- DATA SEGMENT -
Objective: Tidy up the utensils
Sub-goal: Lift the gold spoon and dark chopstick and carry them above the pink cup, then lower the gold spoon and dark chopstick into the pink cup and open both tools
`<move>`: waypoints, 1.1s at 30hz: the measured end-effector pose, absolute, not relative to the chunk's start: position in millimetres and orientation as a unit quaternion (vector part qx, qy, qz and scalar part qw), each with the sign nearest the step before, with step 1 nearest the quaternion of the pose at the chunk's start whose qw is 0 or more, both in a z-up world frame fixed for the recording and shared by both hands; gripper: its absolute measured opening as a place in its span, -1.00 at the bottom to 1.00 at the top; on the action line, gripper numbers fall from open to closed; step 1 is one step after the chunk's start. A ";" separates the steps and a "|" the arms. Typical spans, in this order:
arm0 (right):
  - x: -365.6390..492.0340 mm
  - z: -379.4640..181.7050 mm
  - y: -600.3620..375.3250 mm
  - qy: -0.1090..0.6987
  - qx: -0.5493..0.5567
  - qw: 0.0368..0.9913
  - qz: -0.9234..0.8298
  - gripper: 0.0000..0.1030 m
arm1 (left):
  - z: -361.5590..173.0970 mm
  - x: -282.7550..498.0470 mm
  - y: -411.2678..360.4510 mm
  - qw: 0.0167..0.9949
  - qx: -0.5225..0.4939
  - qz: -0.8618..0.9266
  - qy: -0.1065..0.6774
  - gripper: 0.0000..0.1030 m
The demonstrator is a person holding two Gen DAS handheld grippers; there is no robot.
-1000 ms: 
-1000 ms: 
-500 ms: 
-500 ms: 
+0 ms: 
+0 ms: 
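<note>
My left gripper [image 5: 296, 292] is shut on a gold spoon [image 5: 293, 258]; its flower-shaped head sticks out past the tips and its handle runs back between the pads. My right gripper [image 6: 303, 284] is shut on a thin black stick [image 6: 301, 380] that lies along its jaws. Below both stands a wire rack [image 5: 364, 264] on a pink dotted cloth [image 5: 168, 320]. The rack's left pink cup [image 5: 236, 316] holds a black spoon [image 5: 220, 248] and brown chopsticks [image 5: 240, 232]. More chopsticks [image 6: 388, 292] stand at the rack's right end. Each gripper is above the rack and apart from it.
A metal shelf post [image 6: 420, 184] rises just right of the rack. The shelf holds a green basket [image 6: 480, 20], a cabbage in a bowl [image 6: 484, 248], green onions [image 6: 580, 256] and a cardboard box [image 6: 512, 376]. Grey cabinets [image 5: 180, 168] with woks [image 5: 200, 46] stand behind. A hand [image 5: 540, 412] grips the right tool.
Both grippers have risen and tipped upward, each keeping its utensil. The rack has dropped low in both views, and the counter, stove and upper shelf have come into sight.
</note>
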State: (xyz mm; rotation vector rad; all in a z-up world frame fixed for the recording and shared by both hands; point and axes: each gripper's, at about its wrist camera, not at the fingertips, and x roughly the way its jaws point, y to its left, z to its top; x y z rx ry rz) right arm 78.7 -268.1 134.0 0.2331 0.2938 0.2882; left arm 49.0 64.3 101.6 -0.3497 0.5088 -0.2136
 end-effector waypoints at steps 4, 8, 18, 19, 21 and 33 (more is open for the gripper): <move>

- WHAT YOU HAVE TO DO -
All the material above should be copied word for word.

- RESULT OF THIS TASK -
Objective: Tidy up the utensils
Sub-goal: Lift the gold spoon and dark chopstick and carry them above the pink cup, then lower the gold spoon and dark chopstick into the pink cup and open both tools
`<move>`: waypoints, 1.1s at 30hz: the measured end-effector pose, absolute, not relative to the chunk's start: position in millimetres and orientation as a unit quaternion (vector part qx, qy, qz and scalar part qw), each with the sign nearest the step before, with step 1 nearest the quaternion of the pose at the chunk's start whose qw is 0 or more, both in a z-up world frame fixed for the recording and shared by both hands; gripper: its absolute measured opening as a place in its span, -1.00 at the bottom to 1.00 at the top; on the action line, gripper numbers fall from open to closed; step 1 is one step after the chunk's start. A ";" separates the steps and a "|" the arms. Typical spans, in this order:
arm0 (right):
  - x: -365.6390..492.0340 mm
  - z: -379.4640..181.7050 mm
  - y: -600.3620..375.3250 mm
  - qy: -0.1090..0.6987
  - qx: -0.5493..0.5567
  - qw: 0.0368..0.9913
  - qz: -0.9234..0.8298
  - gripper: 0.0000..0.1030 m
arm1 (left):
  - z: -361.5590..173.0970 mm
  - x: -282.7550..498.0470 mm
  - y: -411.2678..360.4510 mm
  - qw: 0.0167..0.9949
  - qx: -0.5225..0.4939
  - qz: -0.8618..0.9266
  - qy: -0.1065..0.6774
  - gripper: 0.0000..0.1030 m
The demonstrator is a person holding two Gen DAS handheld grippers; there is no robot.
-1000 ms: 
-1000 ms: 
-500 ms: 
-500 ms: 
+0 ms: 
+0 ms: 
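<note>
My left gripper [image 5: 296, 292] is shut on a gold spoon [image 5: 293, 258]; its flower-shaped head sticks out past the tips and its handle runs back between the pads. My right gripper [image 6: 303, 284] is shut on a thin black stick [image 6: 301, 380] that lies along its jaws. Below both stands a wire rack [image 5: 364, 264] on a pink dotted cloth [image 5: 168, 320]. The rack's left pink cup [image 5: 236, 316] holds a black spoon [image 5: 220, 248] and brown chopsticks [image 5: 240, 232]. More chopsticks [image 6: 388, 292] stand at the rack's right end. Each gripper is above the rack and apart from it.
A metal shelf post [image 6: 420, 184] rises just right of the rack. The shelf holds a green basket [image 6: 480, 20], a cabbage in a bowl [image 6: 484, 248], green onions [image 6: 580, 256] and a cardboard box [image 6: 512, 376]. Grey cabinets [image 5: 180, 168] with woks [image 5: 200, 46] stand behind. A hand [image 5: 540, 412] grips the right tool.
Both grippers have risen and tipped upward, each keeping its utensil. The rack has dropped low in both views, and the counter, stove and upper shelf have come into sight.
</note>
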State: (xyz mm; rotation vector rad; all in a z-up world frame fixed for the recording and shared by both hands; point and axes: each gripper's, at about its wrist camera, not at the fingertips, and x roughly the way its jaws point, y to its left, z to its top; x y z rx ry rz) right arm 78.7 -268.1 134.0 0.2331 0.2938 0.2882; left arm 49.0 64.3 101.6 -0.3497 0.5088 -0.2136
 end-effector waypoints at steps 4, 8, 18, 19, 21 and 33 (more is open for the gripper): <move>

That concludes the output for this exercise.